Add data columns to join hash table payload #387

ienkovich · 2019-09-09T11:55:36Z

Analyzing profiles for TPC-H queries I found there are many cache misses when we access columns with scan index > 0 and this is the main performance issue for join queries. I tried to fight with those LLC misses by storing required columns in join hash tables as a payload. Basically this gives us row representation for joined tables which can significantly reduce number of LLC misses. In case join results small number or no matches at all this patch can harm performance because stored payload is not used and therefore increased hash table size and payload build time are not payed off.

The patch adds payload support only for JoinHashTable which is used by most of TPC-H queries. There are performance results (SF=30):

TPC-H	Ref (ms)	Patched(ms)	Gain
Q1	914	920	0.99347826
Q5	4029	2992	1.34659091
Q8	453	455	0.9956044
Q7	4552	3029	1.50280621
Q8	8124	5929	1.3702142
Q9	21860	15748	1.38811278
Q10	7342	5849	1.25525731
Q11	818	830	0.98554217
Q12	428	455	0.94065934
Q18	24406	25404	0.96071485
Q19	18278	9407	1.94302115

As expected we can get significant gain when stored payload is frequently used and some performance loss due to increased hash table size when payload is not used much.

Current implementation has some work to do:

row ids can be actually completely removed from the table is all required columns are stored as a payload. For one-to-one tables this requires some new way to detect empty hash entries. In case payload has not-null columns a NULL value can be used for that. This should decrease table size and hopefully reduce performance losses in bad scenarios
hash table cache can be improved to better re-use tables in case of partial table key match (e.g. we can re-use only a subset of columns from cached table)

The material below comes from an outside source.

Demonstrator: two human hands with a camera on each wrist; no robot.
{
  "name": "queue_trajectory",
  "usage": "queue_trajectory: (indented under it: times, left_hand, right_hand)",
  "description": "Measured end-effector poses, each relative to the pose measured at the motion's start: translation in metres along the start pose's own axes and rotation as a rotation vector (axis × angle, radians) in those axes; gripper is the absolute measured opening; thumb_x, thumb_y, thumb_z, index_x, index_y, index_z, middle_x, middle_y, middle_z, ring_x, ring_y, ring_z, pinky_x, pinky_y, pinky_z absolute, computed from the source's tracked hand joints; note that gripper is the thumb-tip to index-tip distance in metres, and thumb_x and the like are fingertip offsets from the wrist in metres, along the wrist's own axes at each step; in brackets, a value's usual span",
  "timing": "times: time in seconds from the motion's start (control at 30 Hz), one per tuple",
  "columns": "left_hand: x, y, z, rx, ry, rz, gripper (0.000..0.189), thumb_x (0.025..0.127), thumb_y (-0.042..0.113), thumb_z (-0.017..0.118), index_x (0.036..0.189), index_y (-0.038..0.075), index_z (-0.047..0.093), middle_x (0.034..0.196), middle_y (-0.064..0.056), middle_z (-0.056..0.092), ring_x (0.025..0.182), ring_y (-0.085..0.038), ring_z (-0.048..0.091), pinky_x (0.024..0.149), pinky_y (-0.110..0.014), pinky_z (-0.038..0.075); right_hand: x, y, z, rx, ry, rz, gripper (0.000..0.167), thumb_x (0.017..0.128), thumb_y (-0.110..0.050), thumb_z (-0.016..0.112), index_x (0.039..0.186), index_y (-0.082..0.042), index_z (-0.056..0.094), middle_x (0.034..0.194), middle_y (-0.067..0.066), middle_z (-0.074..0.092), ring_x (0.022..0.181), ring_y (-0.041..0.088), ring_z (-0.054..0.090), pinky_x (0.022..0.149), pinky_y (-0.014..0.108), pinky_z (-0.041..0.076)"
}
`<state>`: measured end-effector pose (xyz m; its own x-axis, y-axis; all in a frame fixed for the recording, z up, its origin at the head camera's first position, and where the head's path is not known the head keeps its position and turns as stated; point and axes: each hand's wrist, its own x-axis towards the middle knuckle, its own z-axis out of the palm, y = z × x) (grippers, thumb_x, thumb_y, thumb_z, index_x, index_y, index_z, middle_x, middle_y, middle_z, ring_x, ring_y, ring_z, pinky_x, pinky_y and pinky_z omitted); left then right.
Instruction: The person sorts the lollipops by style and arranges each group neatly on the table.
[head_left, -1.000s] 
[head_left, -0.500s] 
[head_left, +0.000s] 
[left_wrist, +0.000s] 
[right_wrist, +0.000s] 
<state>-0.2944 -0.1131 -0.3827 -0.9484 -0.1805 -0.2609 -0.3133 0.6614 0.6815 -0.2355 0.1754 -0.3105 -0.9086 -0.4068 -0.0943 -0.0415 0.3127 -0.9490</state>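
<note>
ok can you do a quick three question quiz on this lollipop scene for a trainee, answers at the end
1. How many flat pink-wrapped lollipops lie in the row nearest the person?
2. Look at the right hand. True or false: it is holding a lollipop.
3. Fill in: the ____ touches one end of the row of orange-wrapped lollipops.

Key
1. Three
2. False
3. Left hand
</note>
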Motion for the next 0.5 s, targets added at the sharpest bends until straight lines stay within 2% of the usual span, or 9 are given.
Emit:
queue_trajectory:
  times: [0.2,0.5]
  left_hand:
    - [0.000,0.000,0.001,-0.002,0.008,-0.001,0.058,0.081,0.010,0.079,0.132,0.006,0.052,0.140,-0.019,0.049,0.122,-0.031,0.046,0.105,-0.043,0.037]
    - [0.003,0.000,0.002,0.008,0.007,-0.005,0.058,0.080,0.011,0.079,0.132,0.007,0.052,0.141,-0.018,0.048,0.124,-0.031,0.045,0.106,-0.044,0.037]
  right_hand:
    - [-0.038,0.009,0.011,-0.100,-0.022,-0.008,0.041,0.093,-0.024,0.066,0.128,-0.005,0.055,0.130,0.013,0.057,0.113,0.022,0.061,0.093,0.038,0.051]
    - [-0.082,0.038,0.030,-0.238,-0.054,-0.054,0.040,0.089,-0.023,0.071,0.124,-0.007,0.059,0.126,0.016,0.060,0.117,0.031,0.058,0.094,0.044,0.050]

Still I believe this patch is enough to start discussion of the approach and to collect some performance data. I put the feature under a flag to simplify performance measurements. For now it is disabled by default but I hope we can enable it by default eventually.

asuhan · 2019-09-11T02:53:43Z

Hi @ienkovich , thank you for the patch. This is something we thought about quite a bit in the past, there is a case to be made for it and the benchmarks prove it. As a default policy, it has at least two drawbacks:

Decrease the cache hit rate. In the current world, we can reuse the same hash table with different payloads. If we fuse the payload into the hash table, that's not true anymore.
In certain cases (join on dictionary strings with different encodings) we're building the hash table on the host and use it on GPU. With this approach, we force the payload to be fetched on the host, which happens at a lower bandwidth than on GPU.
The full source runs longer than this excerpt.